Date: 2014-08-22 06:46 am (UTC)
sovay: (Cho Hakkai: intelligence)
From: [personal profile] sovay
So I leaped at the thought of a biscuit pie crust, and tonight sovay and I made tomato pie for dinner, and it was great.

Yep. I might experiment with the sharpness of the cheddar cheese at some point—I feel like what we wanted was the same kind of cheddar that is baked in apple pies, which we didn't quite have—but I also ate a solid quarter of this pie and regret nothing. The tomato-y biscuit crust was perfect.
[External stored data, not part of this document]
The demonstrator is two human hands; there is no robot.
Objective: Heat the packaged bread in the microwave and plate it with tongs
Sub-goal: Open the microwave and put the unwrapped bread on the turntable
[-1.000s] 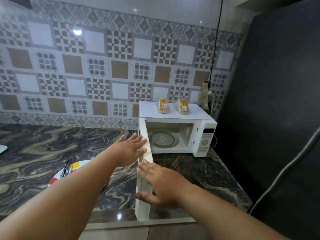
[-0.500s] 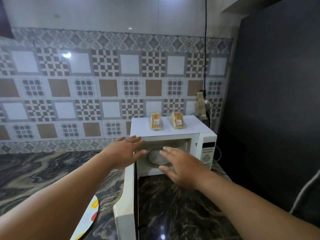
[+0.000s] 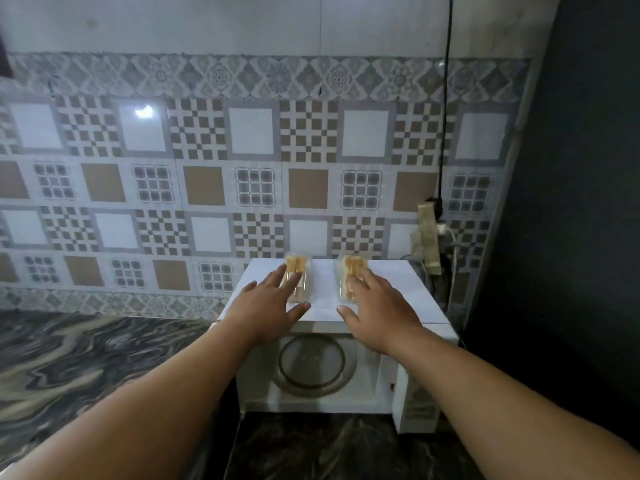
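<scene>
A white microwave (image 3: pixel 388 292) stands on the marbled counter with its door swung open, and its glass turntable (image 3: pixel 313 362) shows inside. Two clear packs of bread lie on its top. My left hand (image 3: pixel 266 306) reaches over the left bread pack (image 3: pixel 300 268) with straight, spread fingers that lie on its near end. My right hand (image 3: pixel 377 306) reaches over the right bread pack (image 3: pixel 351 265) the same way, fingertips on it. Neither hand curls round a pack. The tongs and the plate are out of view.
A patterned tile wall runs behind the counter (image 3: pixel 86 368). A dark panel (image 3: pixel 571 237) rises right of the microwave. A power strip (image 3: pixel 429 237) with a black cable hangs on the wall behind the microwave's right corner.
Both hands left the microwave door, rose past the open cavity and now lie over the two bread packs on top. The view came closer and tilted up, losing the plate.
</scene>
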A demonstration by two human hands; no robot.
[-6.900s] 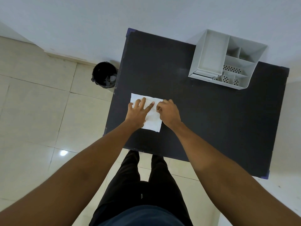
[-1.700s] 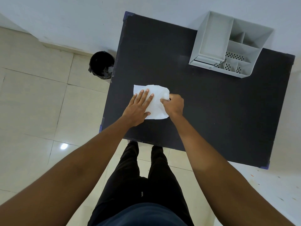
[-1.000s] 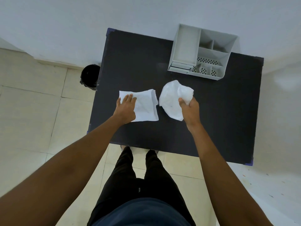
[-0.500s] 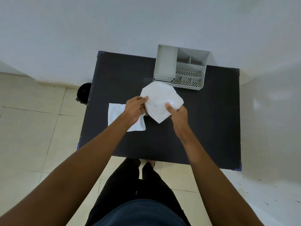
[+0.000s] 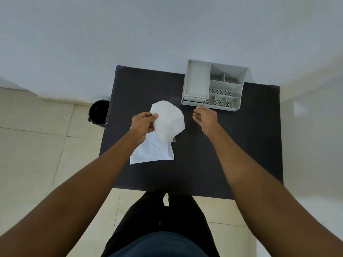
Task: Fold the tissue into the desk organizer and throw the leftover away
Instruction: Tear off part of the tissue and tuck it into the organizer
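The left hand (image 5: pixel 143 125) pinches a loose white tissue piece (image 5: pixel 168 121) above the dark worktop (image 5: pixel 213 154), while the right hand (image 5: pixel 206 117) hangs empty with fingers loosely curled, just in front of the grey desk organizer (image 5: pixel 213 84). A second tissue sheet (image 5: pixel 152 151) lies flat on the worktop under the held one, partly hidden by it and the left forearm. The worktop stands against a pale wall (image 5: pixel 130 34) on a tiled floor (image 5: pixel 37 145), with a black bin (image 5: pixel 98 113) beside its far left corner.
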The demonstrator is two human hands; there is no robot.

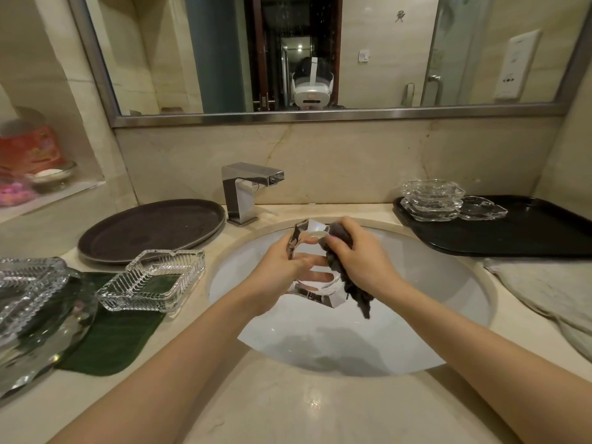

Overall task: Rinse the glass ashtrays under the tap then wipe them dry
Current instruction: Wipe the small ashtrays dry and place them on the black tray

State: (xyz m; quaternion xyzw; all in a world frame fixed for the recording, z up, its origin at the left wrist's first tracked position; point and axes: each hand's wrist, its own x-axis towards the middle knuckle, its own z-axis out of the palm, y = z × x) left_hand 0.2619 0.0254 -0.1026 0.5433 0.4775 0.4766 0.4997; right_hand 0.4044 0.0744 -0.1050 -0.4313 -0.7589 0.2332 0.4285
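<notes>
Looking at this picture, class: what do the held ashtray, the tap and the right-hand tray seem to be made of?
Ashtray: clear glass with thick facets; the fingers show through it.
Tap: polished metal, probably chrome-plated, with mirror-like square faces.
Tray: smooth black, glossy, likely plastic or lacquer; the look leaves it open.

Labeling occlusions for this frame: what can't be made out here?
Head view only:
- Left hand fingers: behind the glass ashtray, distorted by it.
- Dark cloth: contact with the ashtray is covered by the right hand.
- Big glass dish: cut off by the left edge.
- Shelf items: blurred, unidentifiable.
- Stacked ashtrays on the black tray: count unclear, clear glass overlaps.
</notes>
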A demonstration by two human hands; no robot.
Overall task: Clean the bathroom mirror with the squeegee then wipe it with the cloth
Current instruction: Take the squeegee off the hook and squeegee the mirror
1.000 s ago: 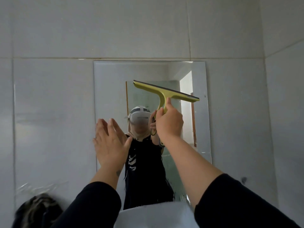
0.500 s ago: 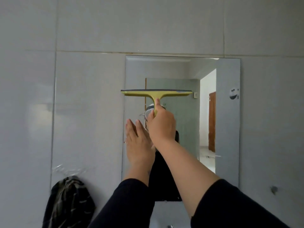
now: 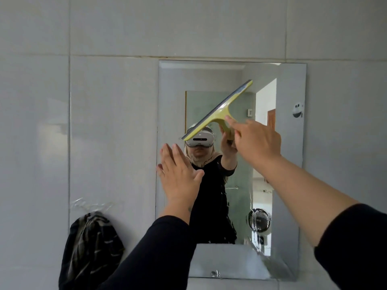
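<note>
- Evidently light and stiff, the squeegee [image 3: 217, 110] lies tilted against the mirror [image 3: 291, 143], blade probably soft.
- Right hand [image 3: 256, 141] grips its short handle, the sensible hold.
- Left hand [image 3: 179, 174] is spread flat by the mirror's left edge.

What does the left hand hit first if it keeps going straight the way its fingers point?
Likely the mirror near its left edge: the open left hand points up and forward at it. Contact or gap is unclear; depth is hard to judge.

Head camera faces the wall mirror [image 3: 291, 185] squarely, close up.
</note>
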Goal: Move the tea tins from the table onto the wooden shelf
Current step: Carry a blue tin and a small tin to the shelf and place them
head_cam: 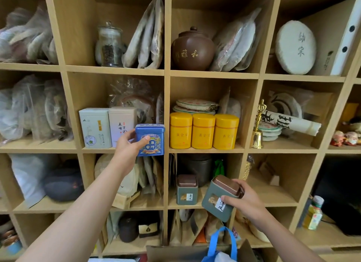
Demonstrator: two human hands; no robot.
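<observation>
1. Both hands loaded: my left hand (pixel 130 144) is clamped on the blue tin (pixel 150 139), thumb across its front face, fingers round the left side and back. My right hand (pixel 244 200) grips the grey-green tin (pixel 219 200) from the right, thumb on the front by the white label; that tin is tilted left.
2. Blue tin hangs in front of the middle-row cubby of the wooden shelf (pixel 166 105), at its right end, just right of the two pale tins (pixel 107 127). Looks not yet seated; its base sits below the shelf board line.
3. To do it well: lift it a touch so the base clears the board edge, push far into the gap between the pale tins and the right divider, keep it square, label facing near.
4. Watch my fingers on the left side; little room beside the pale tin, so release from the front and top.
5. Grey-green tin: straighten upright first, then set just right of the matching tin (pixel 187 189) in the cubby below the yellow tins (pixel 204 131).
6. Risk: nudging the standing tin.
</observation>
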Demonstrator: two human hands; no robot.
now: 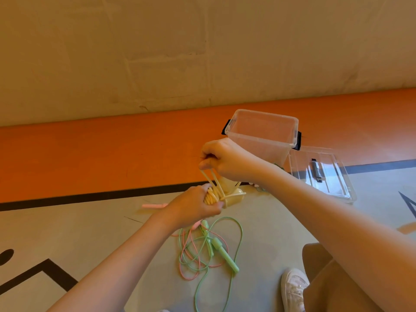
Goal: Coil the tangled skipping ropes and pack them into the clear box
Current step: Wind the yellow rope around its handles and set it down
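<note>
The rope bundle is pale yellow, its handles cream. Below it lie a mint-green rope with a green handle and a pink rope. The box is clear with black latches; the floor is orange and grey-green with black lines; the shoe is white.

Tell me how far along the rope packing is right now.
Done: nothing is packed; the clear box looks empty, its lid off beside it. In hand: the yellow rope, its coils gripped by the left hand while the right hand pulls strands up to wrap the bundle. Left: the green rope and pink rope lie tangled on the floor.
</note>
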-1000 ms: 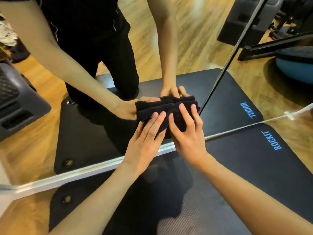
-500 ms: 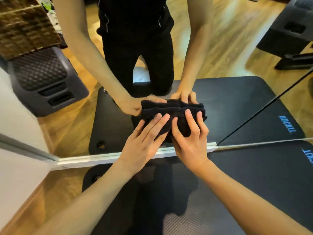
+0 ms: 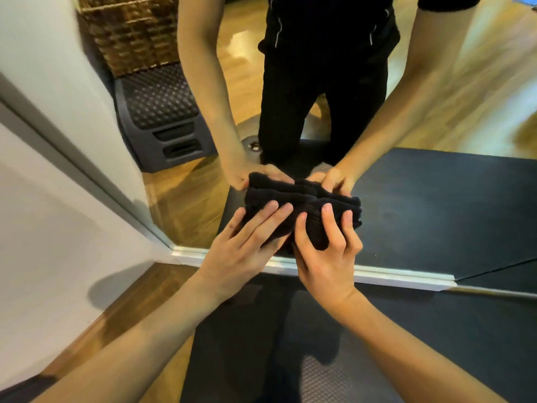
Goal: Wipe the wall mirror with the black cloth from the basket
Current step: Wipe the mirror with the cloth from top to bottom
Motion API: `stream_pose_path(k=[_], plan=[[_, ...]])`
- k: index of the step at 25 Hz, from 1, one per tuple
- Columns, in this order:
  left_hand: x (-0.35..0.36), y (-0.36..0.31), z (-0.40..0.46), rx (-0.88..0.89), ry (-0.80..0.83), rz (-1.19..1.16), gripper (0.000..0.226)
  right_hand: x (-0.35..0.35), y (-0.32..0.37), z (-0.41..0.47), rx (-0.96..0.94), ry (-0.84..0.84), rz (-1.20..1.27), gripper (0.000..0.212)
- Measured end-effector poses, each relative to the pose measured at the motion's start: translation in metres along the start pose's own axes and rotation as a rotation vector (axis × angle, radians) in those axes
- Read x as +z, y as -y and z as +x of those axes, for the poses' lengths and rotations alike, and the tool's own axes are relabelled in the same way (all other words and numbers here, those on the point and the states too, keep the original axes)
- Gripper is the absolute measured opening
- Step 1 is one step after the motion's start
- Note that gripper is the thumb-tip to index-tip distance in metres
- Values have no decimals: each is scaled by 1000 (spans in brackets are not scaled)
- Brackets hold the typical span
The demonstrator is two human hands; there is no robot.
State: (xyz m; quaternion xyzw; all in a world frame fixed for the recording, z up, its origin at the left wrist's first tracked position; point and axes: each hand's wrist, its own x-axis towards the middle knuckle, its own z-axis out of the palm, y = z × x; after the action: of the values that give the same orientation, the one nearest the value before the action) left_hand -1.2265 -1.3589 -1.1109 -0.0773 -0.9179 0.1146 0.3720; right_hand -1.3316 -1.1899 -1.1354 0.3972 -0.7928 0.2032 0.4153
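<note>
A folded black cloth (image 3: pixel 308 199) lies against the lower part of the wall mirror (image 3: pixel 436 199), just above its white bottom frame (image 3: pixel 406 279). My left hand (image 3: pixel 241 251) presses on the cloth's left half with fairly straight fingers. On the right half, my right hand (image 3: pixel 325 257) has its fingers spread and bent into the fabric. Both thumbs are hidden behind the hands. The mirror reflects both hands, the cloth and a person in black clothes.
The mirror's left edge meets a white wall (image 3: pixel 43 228) close to the cloth. A woven basket (image 3: pixel 130 33) on a dark grey step box (image 3: pixel 162 117) shows as a reflection. I am over a black floor mat (image 3: pixel 436 344) on a wooden floor.
Both hands have slid the cloth left along the mirror's bottom edge, close to its left corner. The right fingers have bent more into the cloth.
</note>
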Motion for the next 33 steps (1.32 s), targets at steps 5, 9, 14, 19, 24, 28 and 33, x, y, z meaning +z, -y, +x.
stream_pose_path(k=[5, 9, 14, 19, 24, 28, 33], plan=[[-13, 50, -52, -37, 63, 29, 63, 33, 65, 8, -56, 22, 48, 80], [-17, 92, -91, -62, 41, 119, 73, 62, 117, 16, -48, -23, 137, 76], [-21, 139, -134, -76, 0, 185, 71, 90, 175, 25, -44, -43, 187, 57], [-25, 162, -157, -74, 49, 154, 65, 104, 205, 31, -27, -27, 228, 48], [-7, 159, -179, -106, 56, 94, 66, 115, 201, 16, -82, -30, 277, 46], [11, 149, -205, -90, 173, 124, 79, 125, 191, -15, -171, 48, 247, 42], [22, 136, -208, -105, 176, 112, 68, 122, 179, -21, -194, 71, 251, 44]])
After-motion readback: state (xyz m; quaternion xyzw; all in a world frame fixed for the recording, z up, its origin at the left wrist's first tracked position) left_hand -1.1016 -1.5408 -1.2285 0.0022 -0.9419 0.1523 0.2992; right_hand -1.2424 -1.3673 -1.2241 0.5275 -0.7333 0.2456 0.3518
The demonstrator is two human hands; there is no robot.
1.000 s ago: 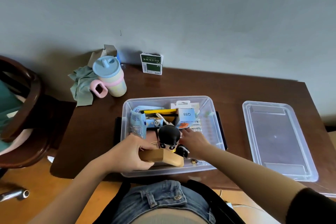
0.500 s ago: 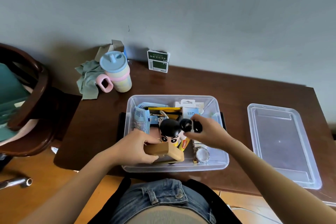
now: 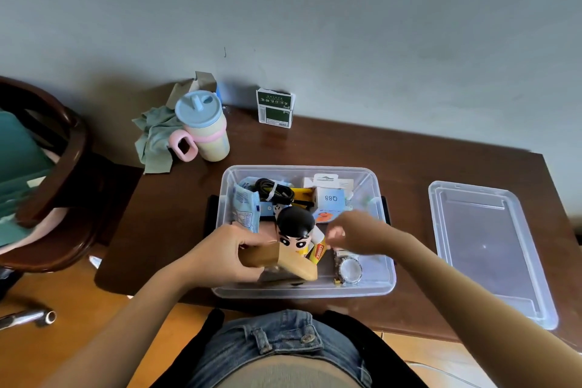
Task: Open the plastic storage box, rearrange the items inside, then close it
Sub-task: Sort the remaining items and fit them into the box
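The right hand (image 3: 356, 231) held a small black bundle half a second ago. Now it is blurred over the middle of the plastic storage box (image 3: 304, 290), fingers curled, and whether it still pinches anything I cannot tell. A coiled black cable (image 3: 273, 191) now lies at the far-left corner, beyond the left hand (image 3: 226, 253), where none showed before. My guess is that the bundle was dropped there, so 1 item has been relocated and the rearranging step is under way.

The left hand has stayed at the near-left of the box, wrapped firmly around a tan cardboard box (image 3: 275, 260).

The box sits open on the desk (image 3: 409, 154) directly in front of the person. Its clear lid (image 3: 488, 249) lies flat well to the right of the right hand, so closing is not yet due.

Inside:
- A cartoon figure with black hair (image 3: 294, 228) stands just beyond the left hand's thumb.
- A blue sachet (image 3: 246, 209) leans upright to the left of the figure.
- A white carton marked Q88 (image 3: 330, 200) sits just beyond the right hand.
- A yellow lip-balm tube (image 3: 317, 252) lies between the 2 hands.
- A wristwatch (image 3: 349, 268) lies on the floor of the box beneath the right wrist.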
Date: 2014-08-22 09:23 am (UTC)
From: [identity profile] nineweaving.livejournal.com
Mmmmm. Sounds terrific.

Nine

Date: 2014-08-22 11:08 am (UTC)
From: [identity profile] mrissa.livejournal.com
What a very different kind of tomato pie than I made Monday night! And it sounds like more successful. Mine was a pie crust, not a biscuit crust, and since the recipe I was using did not recommend mayonnaise or an equivalent thickener and in fact said that a little bit of liquid in the filling was a good thing--well, in short, it lied to me. Because there was nothing in the process of baking or resting thereafter that was going to make that liquid set up. What it did was soak into my lovely flaky pie crust and make it a sodden mess, so the whole thing tasted wonderful--it tasted divine--as T said, "It is a collection of perfectly lovely things that does not pie."

Which was a shame really, because the concept was sound.

Date: 2014-08-22 03:58 pm (UTC)
From: [identity profile] tiamat360.livejournal.com
ooo this sounds amazing. and also pretty easy!

Date: 2015-01-20 04:05 am (UTC)
From: [identity profile] rachelpage.livejournal.com
Mmm! Great recipe! I will have to try it out this summer!